Targeting GPU nodes with the new driver version

For the time being, we will have a mix of nodes with the old (450.80.02) and the new (495.29.05) version of the GPU driver, until all GPU nodes are updated (rebooted). If you don't target any particular driver version, then your job can run on any kind of GPU node. If you would like to target GPU nodes with the new driver version, then you can use the bsub option

-R 'select[gpu_driver>460]'

Potential issues when submitting jobs

If you target nodes with the new GPU driver and request a particular GPU model, then please make sure to use the correct specifier for the GPU model. When using the old specifier and targeting a node with the new GPU driver, then your job will be pending forever as those two requirements are mutually exclusive.

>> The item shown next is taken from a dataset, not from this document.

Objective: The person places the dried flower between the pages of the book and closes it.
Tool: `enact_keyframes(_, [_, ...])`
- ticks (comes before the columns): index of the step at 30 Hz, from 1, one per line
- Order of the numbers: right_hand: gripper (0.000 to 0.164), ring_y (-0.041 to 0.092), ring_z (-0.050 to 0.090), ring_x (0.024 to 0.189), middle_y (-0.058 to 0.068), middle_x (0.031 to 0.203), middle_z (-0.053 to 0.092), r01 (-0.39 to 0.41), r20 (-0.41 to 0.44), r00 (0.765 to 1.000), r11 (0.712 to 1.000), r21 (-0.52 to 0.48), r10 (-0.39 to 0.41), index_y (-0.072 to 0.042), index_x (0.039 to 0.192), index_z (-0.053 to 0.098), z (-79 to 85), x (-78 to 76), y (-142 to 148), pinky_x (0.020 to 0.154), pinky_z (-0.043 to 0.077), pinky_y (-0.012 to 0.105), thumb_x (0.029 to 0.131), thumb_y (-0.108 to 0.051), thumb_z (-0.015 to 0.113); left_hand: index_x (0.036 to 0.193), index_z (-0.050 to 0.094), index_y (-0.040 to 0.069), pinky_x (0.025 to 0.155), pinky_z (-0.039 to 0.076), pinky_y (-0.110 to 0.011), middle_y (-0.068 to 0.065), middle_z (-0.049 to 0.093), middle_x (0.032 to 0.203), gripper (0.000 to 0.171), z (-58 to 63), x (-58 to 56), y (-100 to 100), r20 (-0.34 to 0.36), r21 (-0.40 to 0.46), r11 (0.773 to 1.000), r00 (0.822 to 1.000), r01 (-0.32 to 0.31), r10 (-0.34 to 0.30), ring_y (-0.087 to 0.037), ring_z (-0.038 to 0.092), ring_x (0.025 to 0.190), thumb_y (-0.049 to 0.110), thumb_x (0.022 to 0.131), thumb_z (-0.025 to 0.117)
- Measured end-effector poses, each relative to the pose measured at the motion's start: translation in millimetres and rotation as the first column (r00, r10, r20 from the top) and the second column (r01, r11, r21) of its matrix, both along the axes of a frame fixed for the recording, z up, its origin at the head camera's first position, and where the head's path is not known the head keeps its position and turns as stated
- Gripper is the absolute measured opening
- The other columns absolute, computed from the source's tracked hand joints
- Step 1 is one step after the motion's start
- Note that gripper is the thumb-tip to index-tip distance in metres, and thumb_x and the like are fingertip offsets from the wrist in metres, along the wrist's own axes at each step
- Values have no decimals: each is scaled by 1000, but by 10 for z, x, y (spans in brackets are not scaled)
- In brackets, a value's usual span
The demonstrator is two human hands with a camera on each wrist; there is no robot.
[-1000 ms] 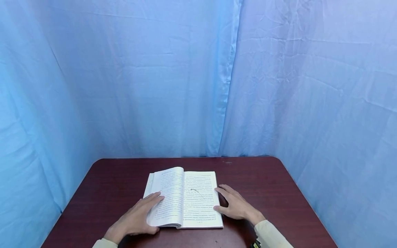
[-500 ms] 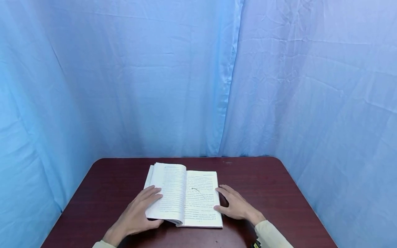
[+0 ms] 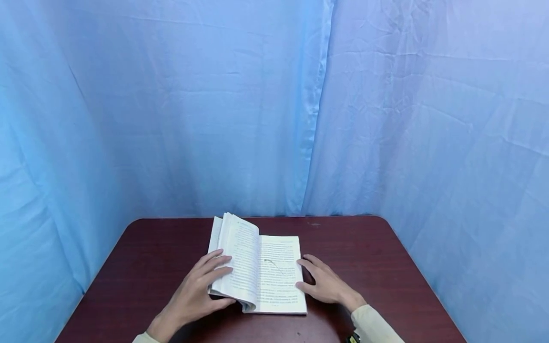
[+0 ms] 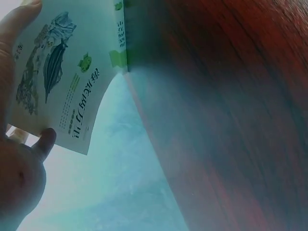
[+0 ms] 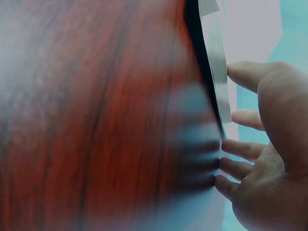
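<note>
An open book (image 3: pixel 279 281) with printed pages lies on the dark red table, a thin curved dark mark on its right page. My left hand (image 3: pixel 193 290) grips the lifted left half (image 3: pixel 244 257), thumb beneath and fingers over the pages. In the left wrist view the raised cover (image 4: pixel 57 72) displays an illustration and green details, pinched between thumb and fingers. My right hand (image 3: pixel 328 281) touches the book's right edge with thumb and fingertip. The right wrist view has its fingers (image 5: pixel 243 150) extended beside the page block (image 5: pixel 216 62), several fingertips near the tabletop.
The dark red wood-grain table (image 3: pixel 377 257) has rounded far corners. Light blue curtains (image 3: pixel 206 119) hang behind it and along both sides. A dark band with a yellow patch (image 3: pixel 354 338) sits at the right sleeve (image 3: pixel 375 324).
My left hand has raised the book's left half and tilted it up toward the right, so its pages stand steeper. The right hand has stayed at the right edge.
</note>
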State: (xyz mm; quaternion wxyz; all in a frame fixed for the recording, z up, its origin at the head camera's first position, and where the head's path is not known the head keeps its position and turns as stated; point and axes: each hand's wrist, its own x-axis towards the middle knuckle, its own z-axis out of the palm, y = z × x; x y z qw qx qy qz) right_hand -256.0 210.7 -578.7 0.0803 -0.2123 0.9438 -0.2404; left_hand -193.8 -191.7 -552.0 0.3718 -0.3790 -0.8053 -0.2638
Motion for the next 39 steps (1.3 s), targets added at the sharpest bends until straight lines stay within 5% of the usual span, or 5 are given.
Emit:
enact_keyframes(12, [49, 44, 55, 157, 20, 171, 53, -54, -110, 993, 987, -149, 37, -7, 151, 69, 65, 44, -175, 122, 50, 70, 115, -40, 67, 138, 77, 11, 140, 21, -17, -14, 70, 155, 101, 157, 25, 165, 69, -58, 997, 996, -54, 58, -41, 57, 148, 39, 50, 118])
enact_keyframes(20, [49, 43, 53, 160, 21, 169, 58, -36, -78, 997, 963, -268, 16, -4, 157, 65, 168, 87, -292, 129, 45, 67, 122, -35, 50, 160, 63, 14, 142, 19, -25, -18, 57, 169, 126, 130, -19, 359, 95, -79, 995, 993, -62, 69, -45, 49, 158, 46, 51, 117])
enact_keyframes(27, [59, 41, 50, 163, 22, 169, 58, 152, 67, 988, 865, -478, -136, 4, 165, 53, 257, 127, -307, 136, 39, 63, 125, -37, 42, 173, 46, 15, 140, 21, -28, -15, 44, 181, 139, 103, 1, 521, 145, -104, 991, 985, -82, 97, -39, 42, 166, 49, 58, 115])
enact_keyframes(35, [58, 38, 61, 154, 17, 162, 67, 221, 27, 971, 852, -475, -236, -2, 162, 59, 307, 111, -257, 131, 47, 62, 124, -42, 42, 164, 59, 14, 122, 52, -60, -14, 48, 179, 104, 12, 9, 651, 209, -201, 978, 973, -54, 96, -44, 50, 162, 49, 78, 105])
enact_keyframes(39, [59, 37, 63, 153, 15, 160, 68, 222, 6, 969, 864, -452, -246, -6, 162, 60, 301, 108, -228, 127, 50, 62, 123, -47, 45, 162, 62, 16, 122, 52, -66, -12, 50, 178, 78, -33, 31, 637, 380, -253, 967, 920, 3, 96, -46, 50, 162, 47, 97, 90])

If you don't explicitly depend on the new GPU driver, then you can use the logical or operator (||) to request a GPU type using both specifiers (old/new), for instance

-R "select[(gpu_model0==GeForceRTX2080Ti || gpu_model0==NVIDIAGeForceRTX2080Ti)]"

Please note that this only works if the two specifiers are for the same GPU type.